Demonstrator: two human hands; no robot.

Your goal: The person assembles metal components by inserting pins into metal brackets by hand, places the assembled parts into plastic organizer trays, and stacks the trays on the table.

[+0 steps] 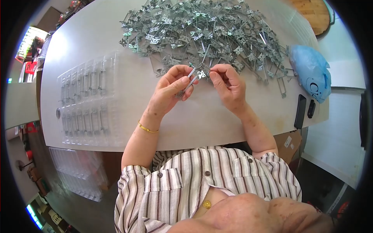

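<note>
My left hand (173, 86), with a gold bangle on its wrist, is closed around a metal bracket (190, 79) made of thin rods and small plates. Just to the right, my right hand (229, 84) has its thumb and fingers pinched together near the bracket's far end; what lies between the fingertips is too small to make out clearly. Beyond both hands spreads a large heap of similar metal brackets (202, 31), tangled together. A clear plastic tray (116, 77) on the left holds several brackets in rows of slots.
On the right lie a blue plastic bag (311, 70), a black phone (300, 111) and a small black object (311, 109). More clear trays (77, 171) are stacked below the left table edge. A cardboard box (289, 145) stands under the right side. A wooden stool top (311, 15) shows at upper right.
</note>
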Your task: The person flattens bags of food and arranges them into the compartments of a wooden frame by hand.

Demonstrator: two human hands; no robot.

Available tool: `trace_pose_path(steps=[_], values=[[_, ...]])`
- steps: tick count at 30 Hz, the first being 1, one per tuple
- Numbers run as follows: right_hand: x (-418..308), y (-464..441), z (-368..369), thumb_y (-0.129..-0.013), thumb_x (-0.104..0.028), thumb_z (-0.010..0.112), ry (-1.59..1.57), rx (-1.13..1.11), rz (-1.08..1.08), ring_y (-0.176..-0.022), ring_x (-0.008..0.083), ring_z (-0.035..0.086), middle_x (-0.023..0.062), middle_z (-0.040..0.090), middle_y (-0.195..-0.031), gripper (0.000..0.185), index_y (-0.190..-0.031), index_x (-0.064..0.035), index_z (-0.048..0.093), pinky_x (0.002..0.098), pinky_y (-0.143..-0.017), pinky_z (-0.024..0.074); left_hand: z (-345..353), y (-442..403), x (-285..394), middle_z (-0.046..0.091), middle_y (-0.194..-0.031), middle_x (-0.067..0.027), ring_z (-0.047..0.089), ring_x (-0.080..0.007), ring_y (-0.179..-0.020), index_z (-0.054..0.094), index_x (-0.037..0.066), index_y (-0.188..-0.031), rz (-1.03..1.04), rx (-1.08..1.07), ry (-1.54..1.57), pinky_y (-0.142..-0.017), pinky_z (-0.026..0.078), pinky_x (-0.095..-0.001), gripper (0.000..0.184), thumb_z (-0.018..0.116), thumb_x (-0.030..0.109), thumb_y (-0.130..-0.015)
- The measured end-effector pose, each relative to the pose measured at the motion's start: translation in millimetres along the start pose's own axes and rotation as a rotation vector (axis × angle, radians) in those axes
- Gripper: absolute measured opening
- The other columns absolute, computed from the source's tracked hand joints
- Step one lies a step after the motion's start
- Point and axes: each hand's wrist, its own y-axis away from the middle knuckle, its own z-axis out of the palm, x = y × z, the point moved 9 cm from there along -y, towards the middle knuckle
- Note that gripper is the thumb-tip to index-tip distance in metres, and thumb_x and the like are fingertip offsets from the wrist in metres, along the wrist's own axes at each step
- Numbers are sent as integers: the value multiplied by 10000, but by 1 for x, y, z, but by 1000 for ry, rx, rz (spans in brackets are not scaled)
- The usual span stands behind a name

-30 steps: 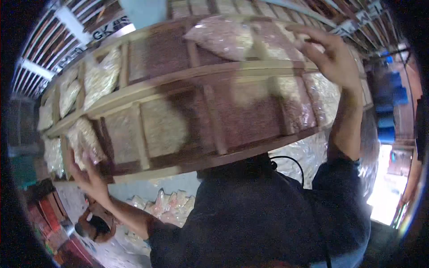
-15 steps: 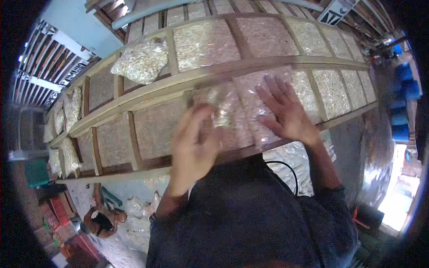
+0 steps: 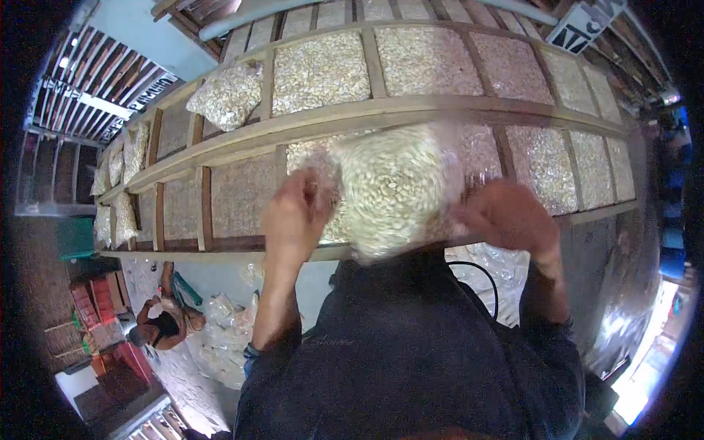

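A clear plastic bag of pale kernels [image 3: 392, 187] is tilted up in front of my chest, over the near row of the wooden rack [image 3: 242, 152]. Motion smears its contents. My left hand [image 3: 293, 220] has its fingers curled at the bag's left side. On the opposite side, my right hand [image 3: 513, 216] is closed at the edge, its fingertips blurred. Behind the raised bag, another kernel bag [image 3: 312, 150] lies partly hidden in the rack.
Similar bags [image 3: 543, 165] fill slots to the right, and more [image 3: 319, 73] lie in the row beyond. A loosely set bag [image 3: 227, 95] overlaps a divider. Below left, a person [image 3: 165, 323] is beside piled plastic bags [image 3: 227, 337]. Blue containers [image 3: 671, 213] stand far right.
My hands lay over bags in the near row, the right one spread flat. Now both are closed at the sides of one bag, which is raised and tilted. My view has shifted slightly.
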Motion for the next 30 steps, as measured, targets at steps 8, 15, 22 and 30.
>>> trace_pose_path(steps=[8,15,22,30], values=[[-81,-19,-16,-874,-248,716,123,942,-529,-1360,411,480,183,550,-1435,437,-1255,-51,630,546,-1106,380,26,26,20,705,-1024,-243,704,-400,-967,584,5,-1229,-117,-444,429,-835,543,-434,367,718,208,-955],[-3,-40,-11,-891,-150,638,175,844,-502,-1328,434,501,232,549,-1422,524,-1394,-23,561,510,-1119,397,23,0,65,408,-1492,-334,429,-517,-1361,348,40,-1543,534,-18,241,-1150,371,-544,686,665,176,-950],[41,-70,-57,-850,-46,607,15,877,-383,-1015,450,612,241,652,-1125,336,-1171,-75,700,502,-897,506,30,-76,38,563,-1347,-214,522,-417,-1291,579,26,-1254,520,-123,128,-1047,474,-462,373,607,-11,-883],[39,-75,-65,-839,-82,643,-1,882,-477,-870,400,675,181,697,-895,148,-964,-40,711,477,-855,551,25,-90,31,663,-1180,-194,651,-369,-1146,657,32,-1007,537,-114,511,-942,530,-424,152,665,-18,-863]])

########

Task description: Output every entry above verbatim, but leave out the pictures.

Output below:
Demonstrator: two human hands; no robot.

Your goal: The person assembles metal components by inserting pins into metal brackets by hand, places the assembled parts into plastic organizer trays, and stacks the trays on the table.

[+0 steps] 

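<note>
My left hand (173, 86), with a gold bangle on its wrist, is closed around a metal bracket (190, 79) made of thin rods and small plates. Just to the right, my right hand (229, 84) has its thumb and fingers pinched together near the bracket's far end; what lies between the fingertips is too small to make out clearly. Beyond both hands spreads a large heap of similar metal brackets (202, 31), tangled together. A clear plastic tray (116, 77) on the left holds several brackets in rows of slots.
On the right lie a blue plastic bag (311, 70), a black phone (300, 111) and a small black object (311, 109). More clear trays (77, 171) are stacked below the left table edge. A cardboard box (289, 145) stands under the right side. A wooden stool top (311, 15) shows at upper right.
</note>
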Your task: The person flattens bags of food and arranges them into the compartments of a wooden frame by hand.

Demonstrator: two human hands; no robot.

Available tool: `trace_pose_path(steps=[_], values=[[_, ...]])`
- steps: tick count at 30 Hz, the first being 1, one per tuple
- Numbers run as follows: right_hand: x (-418..308), y (-464..441), z (-368..369), thumb_y (-0.129..-0.013), thumb_x (-0.104..0.028), thumb_z (-0.010..0.112), ry (-1.59..1.57), rx (-1.13..1.11), rz (-1.08..1.08), ring_y (-0.176..-0.022), ring_x (-0.008..0.083), ring_z (-0.035..0.086), middle_x (-0.023..0.062), middle_z (-0.040..0.090), middle_y (-0.195..-0.031), gripper (0.000..0.185), index_y (-0.190..-0.031), index_x (-0.064..0.035), index_z (-0.048..0.093), pinky_x (0.002..0.098), pinky_y (-0.143..-0.017), pinky_z (-0.024..0.074); left_hand: z (-345..353), y (-442..403), x (-285..394), middle_z (-0.046..0.091), middle_y (-0.194..-0.031), middle_x (-0.067..0.027), ring_z (-0.047..0.089), ring_x (-0.080..0.007), ring_y (-0.179..-0.020), index_z (-0.054..0.094), index_x (-0.037..0.066), index_y (-0.188..-0.031), rz (-1.03..1.04), rx (-1.08..1.07), ry (-1.54..1.57), pinky_y (-0.142..-0.017), pinky_z (-0.026..0.078), pinky_x (-0.095..-0.001), gripper (0.000..0.184), thumb_z (-0.018..0.116), thumb_x (-0.030..0.109), thumb_y (-0.130..-0.015)
- The measured end-effector pose, each relative to the pose measured at the motion's start: translation in millimetres along the start pose's own axes and rotation as a rotation vector (axis × angle, radians) in those axes
- Gripper: absolute measured opening
- The other columns absolute, computed from the source's tracked hand joints
- Step one lies a step after the motion's start
- Point and axes: each hand's wrist, its own y-axis away from the middle knuckle, its own z-axis out of the palm, x = y × z, the point moved 9 cm from there along -y, towards the middle knuckle
- Note that gripper is the thumb-tip to index-tip distance in metres, and thumb_x and the like are fingertip offsets from the wrist in metres, along the wrist's own axes at each step
- Numbers are sent as integers: the value multiplied by 10000, but by 1 for x, y, z, but by 1000 for ry, rx, rz (spans in brackets are not scaled)
- The usual span stands behind a name

-30 steps: 
-15 steps: 
+0 steps: 

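A clear plastic bag of pale kernels [image 3: 392, 187] is tilted up in front of my chest, over the near row of the wooden rack [image 3: 242, 152]. Motion smears its contents. My left hand [image 3: 293, 220] has its fingers curled at the bag's left side. On the opposite side, my right hand [image 3: 513, 216] is closed at the edge, its fingertips blurred. Behind the raised bag, another kernel bag [image 3: 312, 150] lies partly hidden in the rack.
Similar bags [image 3: 543, 165] fill slots to the right, and more [image 3: 319, 73] lie in the row beyond. A loosely set bag [image 3: 227, 95] overlaps a divider. Below left, a person [image 3: 165, 323] is beside piled plastic bags [image 3: 227, 337]. Blue containers [image 3: 671, 213] stand far right.
My hands lay over bags in the near row, the right one spread flat. Now both are closed at the sides of one bag, which is raised and tilted. My view has shifted slightly.
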Motion for the next 30 steps, as measured, targets at steps 8, 15, 22 and 30.
>>> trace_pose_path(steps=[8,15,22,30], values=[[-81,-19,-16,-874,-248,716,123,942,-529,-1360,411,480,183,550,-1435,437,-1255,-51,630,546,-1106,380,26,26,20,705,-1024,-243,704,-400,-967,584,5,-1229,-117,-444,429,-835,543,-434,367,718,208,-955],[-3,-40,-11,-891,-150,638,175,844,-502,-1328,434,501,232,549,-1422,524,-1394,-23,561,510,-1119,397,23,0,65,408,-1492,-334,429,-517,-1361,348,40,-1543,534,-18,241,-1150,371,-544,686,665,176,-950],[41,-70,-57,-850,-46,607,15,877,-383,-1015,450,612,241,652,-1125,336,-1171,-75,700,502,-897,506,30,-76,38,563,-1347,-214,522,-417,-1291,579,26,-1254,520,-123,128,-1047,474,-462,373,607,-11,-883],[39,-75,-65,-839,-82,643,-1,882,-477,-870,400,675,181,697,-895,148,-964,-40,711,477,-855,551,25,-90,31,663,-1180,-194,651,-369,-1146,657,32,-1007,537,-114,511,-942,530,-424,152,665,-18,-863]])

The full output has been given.